President Trump on Tuesday said that the U.S. will secure the southern border with the military until a wall can be built, calling the move a “big step.”
Trump made the remarks during a meeting with Baltic leaders, where he said he had discussed the matter with Defense Secretary Jim Mattis.
“Until we can have a wall and proper security, we’re going to be guarding our border with the military,” he said. “That’s a big step, we really haven’t done that before, or certainly not very much before.”
“We don’t have laws, we have catch-and-release,” he said. “You catch and then you immediately release and people come back years later for a court case, except they virtually never come back.”

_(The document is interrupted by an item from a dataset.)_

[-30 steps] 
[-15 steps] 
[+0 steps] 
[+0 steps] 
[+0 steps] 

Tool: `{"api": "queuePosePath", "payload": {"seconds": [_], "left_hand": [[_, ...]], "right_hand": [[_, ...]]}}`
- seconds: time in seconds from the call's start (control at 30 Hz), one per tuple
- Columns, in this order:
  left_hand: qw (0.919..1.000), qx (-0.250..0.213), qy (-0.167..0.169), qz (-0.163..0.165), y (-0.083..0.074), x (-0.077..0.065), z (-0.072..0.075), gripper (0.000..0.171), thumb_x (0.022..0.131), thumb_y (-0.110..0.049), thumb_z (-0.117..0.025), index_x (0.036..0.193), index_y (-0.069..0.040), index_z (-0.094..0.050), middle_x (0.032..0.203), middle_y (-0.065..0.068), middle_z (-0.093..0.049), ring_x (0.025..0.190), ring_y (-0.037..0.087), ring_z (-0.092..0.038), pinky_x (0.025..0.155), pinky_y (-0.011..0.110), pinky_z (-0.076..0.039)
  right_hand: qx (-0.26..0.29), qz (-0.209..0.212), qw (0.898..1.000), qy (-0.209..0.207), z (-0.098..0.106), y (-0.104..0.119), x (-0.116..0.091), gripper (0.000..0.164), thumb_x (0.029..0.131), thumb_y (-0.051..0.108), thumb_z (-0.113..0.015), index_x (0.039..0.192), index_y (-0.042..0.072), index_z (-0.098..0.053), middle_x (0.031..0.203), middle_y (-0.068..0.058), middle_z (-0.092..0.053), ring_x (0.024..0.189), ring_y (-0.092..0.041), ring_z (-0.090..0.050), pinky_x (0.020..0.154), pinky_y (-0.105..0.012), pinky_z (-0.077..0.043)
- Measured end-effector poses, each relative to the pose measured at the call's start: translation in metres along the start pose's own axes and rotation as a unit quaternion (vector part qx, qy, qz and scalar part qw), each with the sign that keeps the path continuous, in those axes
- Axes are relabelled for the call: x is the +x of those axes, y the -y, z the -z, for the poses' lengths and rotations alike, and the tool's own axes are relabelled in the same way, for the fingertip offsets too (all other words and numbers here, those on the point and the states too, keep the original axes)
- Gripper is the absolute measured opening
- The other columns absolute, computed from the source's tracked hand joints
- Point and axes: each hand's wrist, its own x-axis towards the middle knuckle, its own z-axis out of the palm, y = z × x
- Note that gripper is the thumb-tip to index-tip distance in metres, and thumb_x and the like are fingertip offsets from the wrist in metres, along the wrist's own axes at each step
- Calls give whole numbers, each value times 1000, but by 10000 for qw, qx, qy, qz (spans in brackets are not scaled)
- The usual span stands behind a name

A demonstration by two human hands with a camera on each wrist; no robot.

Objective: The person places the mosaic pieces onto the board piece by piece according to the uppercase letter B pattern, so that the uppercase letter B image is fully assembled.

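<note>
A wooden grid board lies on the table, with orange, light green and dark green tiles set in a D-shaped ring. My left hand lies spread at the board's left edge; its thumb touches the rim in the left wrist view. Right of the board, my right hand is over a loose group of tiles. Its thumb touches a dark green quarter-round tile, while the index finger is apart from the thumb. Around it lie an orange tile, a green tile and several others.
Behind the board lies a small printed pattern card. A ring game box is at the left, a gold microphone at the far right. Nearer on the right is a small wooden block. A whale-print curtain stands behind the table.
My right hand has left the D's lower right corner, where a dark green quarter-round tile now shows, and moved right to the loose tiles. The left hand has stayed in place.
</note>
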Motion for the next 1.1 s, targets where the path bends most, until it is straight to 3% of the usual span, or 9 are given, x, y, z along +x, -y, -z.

Trump did not offer specifics, but the move appears to be at least partly motivated by a caravan of over 1,000 Central American migrants heading toward the U.S. border. Buzzfeed, which first reported on the caravan, said that Mexican officials had not yet attempted to stop the flow.
Reports of the caravan angered Trump, who has sent out a number of tweets threatening to end the North American Free Trade Agreement (NAFTA) and to cut foreign aid to countries such as Honduras, from where many of the migrants originate.
“The big Caravan of People from Honduras, now coming across Mexico and heading to our “Weak Laws” Border, had better be stopped before it gets there,” he tweeted Tuesday. “Cash cow NAFTA is in play, as is foreign aid to Honduras and the countries that allow this to happen. Congress MUST ACT NOW!”
At the press conference he said that NAFTA was an “embarrassing” deal and that he had told Mexican officials on Monday: “I hope you’re going to tell that caravan not to get up to the border.” He added that he thinks the caravan was being broken up as a result.
The Pentagon was scrambling to come up with a response to Trump’s statement on the military guarding the border. But according to a memo obtained by Fox News and discussions with officials, one area where the Pentagon could contribute immediately is the Air Force’s Barry Goldwater live-fire range, which shares a 35-mile border with Mexico in southern Arizona.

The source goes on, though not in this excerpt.